**INFORMATION SUPPLIED**
____________

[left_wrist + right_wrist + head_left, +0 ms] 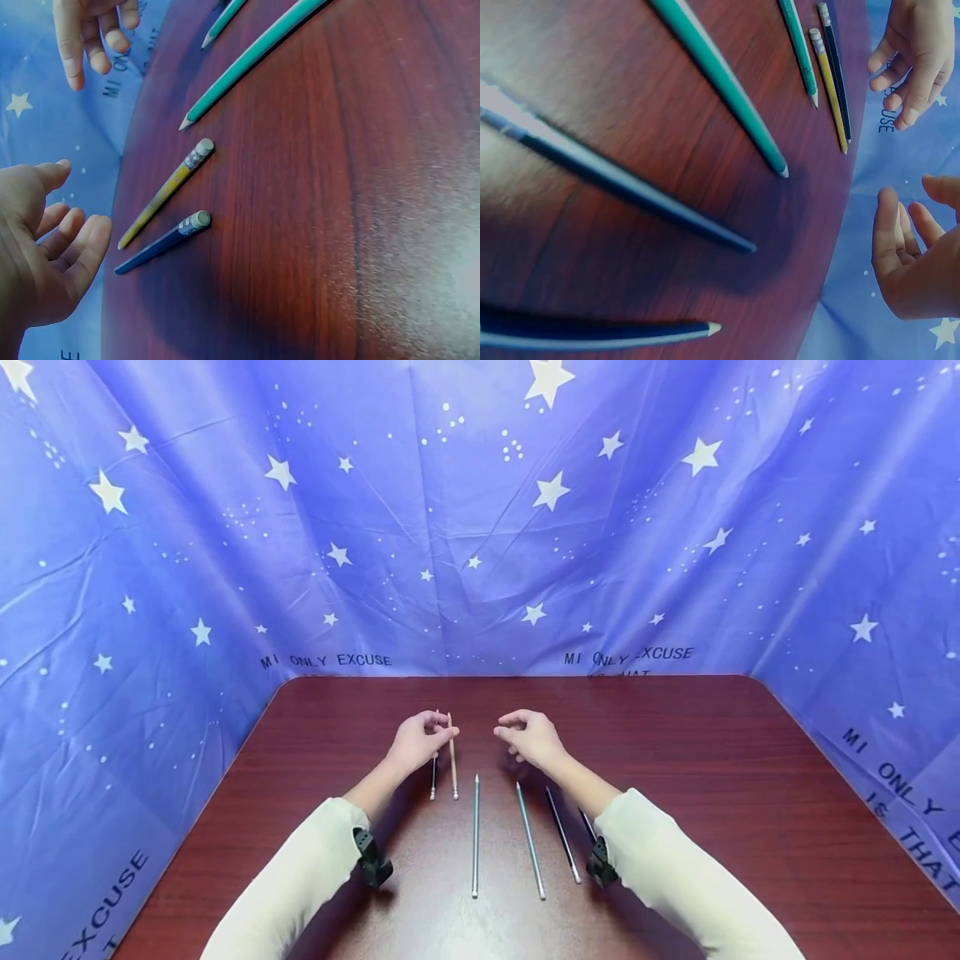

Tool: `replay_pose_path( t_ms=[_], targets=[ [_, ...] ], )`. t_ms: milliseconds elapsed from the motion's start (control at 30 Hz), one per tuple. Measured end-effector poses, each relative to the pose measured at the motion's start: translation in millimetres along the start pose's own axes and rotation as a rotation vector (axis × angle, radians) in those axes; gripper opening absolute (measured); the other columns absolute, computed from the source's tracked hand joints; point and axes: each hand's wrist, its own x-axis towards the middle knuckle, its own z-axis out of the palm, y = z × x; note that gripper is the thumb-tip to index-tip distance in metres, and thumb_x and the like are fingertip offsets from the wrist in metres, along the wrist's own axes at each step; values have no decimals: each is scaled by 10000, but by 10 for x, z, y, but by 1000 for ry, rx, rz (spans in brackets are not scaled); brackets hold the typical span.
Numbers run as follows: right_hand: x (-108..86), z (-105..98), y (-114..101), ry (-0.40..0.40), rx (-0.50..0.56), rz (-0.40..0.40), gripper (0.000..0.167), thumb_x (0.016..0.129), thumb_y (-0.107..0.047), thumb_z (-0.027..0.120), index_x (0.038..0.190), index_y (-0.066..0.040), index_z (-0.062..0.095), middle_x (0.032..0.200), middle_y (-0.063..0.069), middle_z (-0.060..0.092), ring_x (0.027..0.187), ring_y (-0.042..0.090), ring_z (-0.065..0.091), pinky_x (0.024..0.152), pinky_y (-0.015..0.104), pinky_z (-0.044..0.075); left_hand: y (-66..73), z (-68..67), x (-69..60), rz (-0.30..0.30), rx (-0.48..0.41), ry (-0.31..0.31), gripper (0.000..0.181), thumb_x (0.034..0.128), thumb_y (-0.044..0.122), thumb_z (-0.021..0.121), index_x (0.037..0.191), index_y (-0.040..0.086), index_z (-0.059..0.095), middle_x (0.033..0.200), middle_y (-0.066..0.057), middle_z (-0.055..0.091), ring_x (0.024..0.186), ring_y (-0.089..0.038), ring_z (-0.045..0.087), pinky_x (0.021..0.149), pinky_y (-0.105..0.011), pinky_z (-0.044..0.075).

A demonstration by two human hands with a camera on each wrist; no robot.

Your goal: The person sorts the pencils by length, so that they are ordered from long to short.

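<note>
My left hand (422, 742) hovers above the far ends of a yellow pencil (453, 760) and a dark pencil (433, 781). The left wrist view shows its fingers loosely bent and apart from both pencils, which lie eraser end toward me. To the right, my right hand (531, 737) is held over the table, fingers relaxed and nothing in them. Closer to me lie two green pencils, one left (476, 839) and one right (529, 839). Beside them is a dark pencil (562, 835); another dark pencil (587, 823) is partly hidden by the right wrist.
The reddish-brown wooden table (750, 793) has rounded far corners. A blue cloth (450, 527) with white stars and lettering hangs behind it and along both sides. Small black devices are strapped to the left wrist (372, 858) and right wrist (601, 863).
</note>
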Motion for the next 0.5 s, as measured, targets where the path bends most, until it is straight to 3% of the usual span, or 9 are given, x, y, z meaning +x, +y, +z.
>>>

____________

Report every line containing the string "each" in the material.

Tool: `replay_pose_path( t_ms=[_], targets=[ [_, ...] ], )`. t_ms: milliseconds elapsed from the motion's start (control at 30 Hz), one per tuple. Measured end-effector poses, each relative to the pose measured at the motion's start: translation in millimetres along the start pose's own axes and rotation as a rotation vector (axis × angle, radians) in those axes; gripper opening absolute (measured); the other columns absolute, computed from the source's tracked hand joints; point and axes: each hand's wrist, its own x-axis towards the middle knuckle, its own z-axis out of the palm, y = z × x; note that gripper is the thumb-tip to index-tip distance in metres, and thumb_x and the like are fingertip offsets from the wrist in metres, along the wrist's own axes at each step; values have no decimals: each is scaled by 10000, but by 10 for x, z, y, but by 1000 for ry, rx, rz (spans in brackets are not scaled); brackets hold the typical span.
A demonstration by two human hands with a camera on each wrist; no robot.

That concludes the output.